Here when we say the outside world, we mean code that is not running in the Process monad, and which is not connected to the Cloud Haskell node infrastructure. For example, one might define a set of actors that run (either locally, or across a cluster of nodes) in Cloud Haskell, and provide a web based (i.e. HTTP) interface for managing (or otherwise interacting with) these actors. Equally, it seems likely (if not certain) that production code might need to interact with other services which are not implemented using the actor model (or even using Haskell, for that matter).

In most implementations, actors communicate with the outside world (and each other) using asynchronous message passing, usually offering some kind of opaque handle for third parties to use when sending messages. Examples of this include the ProcessId type from distributed-process, and the SendPort a type from the same library (which represents the sending end of a typed channel). Some implementations offer other means of addressing actors, for example:

  • The process registry in Erlang
  • The process registry in Cloud Haskell
  • Actor paths/URIs in Akka

Unlike Erlang, asynchronous message passing is not a language level primitive in Haskell, so we need to consider how code running outside of the Process monad, and thus outside the context of a managed Cloud Haskell node, ought to interact with actors running within the system. One option is to use the runProcess function, which is defined in the API for Control.Distributed.Process.Node, which essentially does the following:

  • create an empty MVar
  • spawn a new Process to run the supplied code (i.e. forkIO and execute the given actor)
  • wait on the actor finishing (i.e. the Process code completing) and write () the MVar
  • have the calling thread wait on the MVar to determine that the actor has finished working

I've elided the details of error handling, and particularly asynchronous exception handling, and inheriting the masking state of the calling thread, and so on...

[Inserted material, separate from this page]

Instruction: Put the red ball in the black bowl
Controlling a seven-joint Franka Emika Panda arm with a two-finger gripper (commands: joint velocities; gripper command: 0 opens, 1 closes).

If we want to send a message to an actor in the system from outside then, we must forkIO a new thread and use thread synchronising techniques (like MVar) to determine that the sending completed. Since sending is asynchronous and should never fail - more in this later - we may instead choose to forkProcess in the calling thread, since we're not waiting on a reply anyway. As long as we do not mind the following actions in the forkIO thread that spawned the new process racing with the code that sends that message, this approach is fine. What if we wish to avoid having to forkIO for every send though? We can obviously define an Actor as a dispatcher to handle this:

-- imports and some type decls elided for brevity

-- let's assume type InputData = () or some such ...
type InputData = ()
type ClientHandle = TQueue (String, InputData) -- usable outside `Process'

dispatcher :: TQueue (String, InputData) -> Process ()
dispatcher q = forever $ readQ q >>= uncurry nsend
  where readQ = liftIO . atomically . readTQueue

mkDispatcher :: LocalNode -> IO ClientHandle
mkDispatcher node = do
  q <- newTQueueIO
  forkProcess node (dispatcher q)
  return q

someCodeThatNeedsToSend :: ClientHandle -> IO ()
someCodeThatNeedsToSend hClient = do
  -- this might be in IO, or in some other monad (a web framework, etc)
  thing <- getFantasticThingThatActorsCanProcess
  atomically $ writeTQueue hClient ("destination.actor.name", thing)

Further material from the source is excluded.